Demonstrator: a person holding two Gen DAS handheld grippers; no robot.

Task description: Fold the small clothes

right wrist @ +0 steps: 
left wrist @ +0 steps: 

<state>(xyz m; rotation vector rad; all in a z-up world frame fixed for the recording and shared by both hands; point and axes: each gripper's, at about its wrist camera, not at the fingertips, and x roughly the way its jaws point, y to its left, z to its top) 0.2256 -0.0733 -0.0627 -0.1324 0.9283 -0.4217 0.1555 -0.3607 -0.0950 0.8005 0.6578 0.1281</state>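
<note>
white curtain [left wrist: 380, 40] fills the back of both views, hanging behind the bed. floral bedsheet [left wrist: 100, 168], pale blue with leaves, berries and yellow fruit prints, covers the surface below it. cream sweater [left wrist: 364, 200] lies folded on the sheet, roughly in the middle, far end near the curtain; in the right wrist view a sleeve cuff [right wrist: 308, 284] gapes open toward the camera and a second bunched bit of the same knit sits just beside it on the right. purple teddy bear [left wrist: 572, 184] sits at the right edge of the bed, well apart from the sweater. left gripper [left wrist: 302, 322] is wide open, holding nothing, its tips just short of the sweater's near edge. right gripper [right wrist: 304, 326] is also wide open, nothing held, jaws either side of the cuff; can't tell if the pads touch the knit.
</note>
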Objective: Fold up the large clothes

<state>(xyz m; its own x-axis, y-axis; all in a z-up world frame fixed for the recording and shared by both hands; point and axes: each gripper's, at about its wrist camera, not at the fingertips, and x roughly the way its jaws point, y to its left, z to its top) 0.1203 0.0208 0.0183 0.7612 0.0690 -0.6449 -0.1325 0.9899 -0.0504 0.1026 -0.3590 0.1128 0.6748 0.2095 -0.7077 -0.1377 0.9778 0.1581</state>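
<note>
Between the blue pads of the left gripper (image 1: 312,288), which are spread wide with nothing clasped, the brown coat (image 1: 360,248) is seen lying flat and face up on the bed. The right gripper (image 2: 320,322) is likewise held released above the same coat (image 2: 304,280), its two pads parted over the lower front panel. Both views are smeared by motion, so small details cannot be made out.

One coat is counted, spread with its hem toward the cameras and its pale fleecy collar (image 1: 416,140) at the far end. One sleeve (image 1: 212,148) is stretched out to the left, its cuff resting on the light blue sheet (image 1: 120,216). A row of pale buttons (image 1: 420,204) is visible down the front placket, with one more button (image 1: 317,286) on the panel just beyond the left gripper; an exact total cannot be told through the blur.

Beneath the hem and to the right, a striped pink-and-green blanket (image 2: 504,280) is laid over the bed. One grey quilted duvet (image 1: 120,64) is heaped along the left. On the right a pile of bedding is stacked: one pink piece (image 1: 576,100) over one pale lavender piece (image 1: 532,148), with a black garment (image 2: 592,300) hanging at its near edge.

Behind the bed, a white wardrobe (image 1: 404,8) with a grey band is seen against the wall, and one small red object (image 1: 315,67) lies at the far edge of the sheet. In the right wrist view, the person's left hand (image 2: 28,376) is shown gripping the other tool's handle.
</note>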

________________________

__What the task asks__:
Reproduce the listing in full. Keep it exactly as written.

__Solution below__:
Demonstrator: a person holding two Gen DAS handheld grippers; no robot.

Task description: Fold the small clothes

right wrist @ +0 steps: 
left wrist @ +0 steps: 

<state>(xyz m; rotation vector rad; all in a z-up world frame fixed for the recording and shared by both hands; point and axes: each gripper's, at about its wrist camera, not at the fingertips, and x roughly the way its jaws point, y to its left, z to its top) 0.2256 -0.0733 -0.0627 -0.1324 0.9283 -0.4217 0.1555 -0.3607 -0.0950 0.8005 0.6578 0.1281</state>
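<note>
white curtain [left wrist: 380, 40] fills the back of both views, hanging behind the bed. floral bedsheet [left wrist: 100, 168], pale blue with leaves, berries and yellow fruit prints, covers the surface below it. cream sweater [left wrist: 364, 200] lies folded on the sheet, roughly in the middle, far end near the curtain; in the right wrist view a sleeve cuff [right wrist: 308, 284] gapes open toward the camera and a second bunched bit of the same knit sits just beside it on the right. purple teddy bear [left wrist: 572, 184] sits at the right edge of the bed, well apart from the sweater. left gripper [left wrist: 302, 322] is wide open, holding nothing, its tips just short of the sweater's near edge. right gripper [right wrist: 304, 326] is also wide open, nothing held, jaws either side of the cuff; can't tell if the pads touch the knit.
</note>
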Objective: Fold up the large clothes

<state>(xyz m; its own x-axis, y-axis; all in a z-up world frame fixed for the recording and shared by both hands; point and axes: each gripper's, at about its wrist camera, not at the fingertips, and x roughly the way its jaws point, y to its left, z to its top) 0.1203 0.0208 0.0183 0.7612 0.0690 -0.6449 -0.1325 0.9899 -0.0504 0.1026 -0.3590 0.1128 0.6748 0.2095 -0.7077 -0.1377 0.9778 0.1581</state>
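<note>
Between the blue pads of the left gripper (image 1: 312,288), which are spread wide with nothing clasped, the brown coat (image 1: 360,248) is seen lying flat and face up on the bed. The right gripper (image 2: 320,322) is likewise held released above the same coat (image 2: 304,280), its two pads parted over the lower front panel. Both views are smeared by motion, so small details cannot be made out.

One coat is counted, spread with its hem toward the cameras and its pale fleecy collar (image 1: 416,140) at the far end. One sleeve (image 1: 212,148) is stretched out to the left, its cuff resting on the light blue sheet (image 1: 120,216). A row of pale buttons (image 1: 420,204) is visible down the front placket, with one more button (image 1: 317,286) on the panel just beyond the left gripper; an exact total cannot be told through the blur.

Beneath the hem and to the right, a striped pink-and-green blanket (image 2: 504,280) is laid over the bed. One grey quilted duvet (image 1: 120,64) is heaped along the left. On the right a pile of bedding is stacked: one pink piece (image 1: 576,100) over one pale lavender piece (image 1: 532,148), with a black garment (image 2: 592,300) hanging at its near edge.

Behind the bed, a white wardrobe (image 1: 404,8) with a grey band is seen against the wall, and one small red object (image 1: 315,67) lies at the far edge of the sheet. In the right wrist view, the person's left hand (image 2: 28,376) is shown gripping the other tool's handle.
</note>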

The response to this exercise is now complete.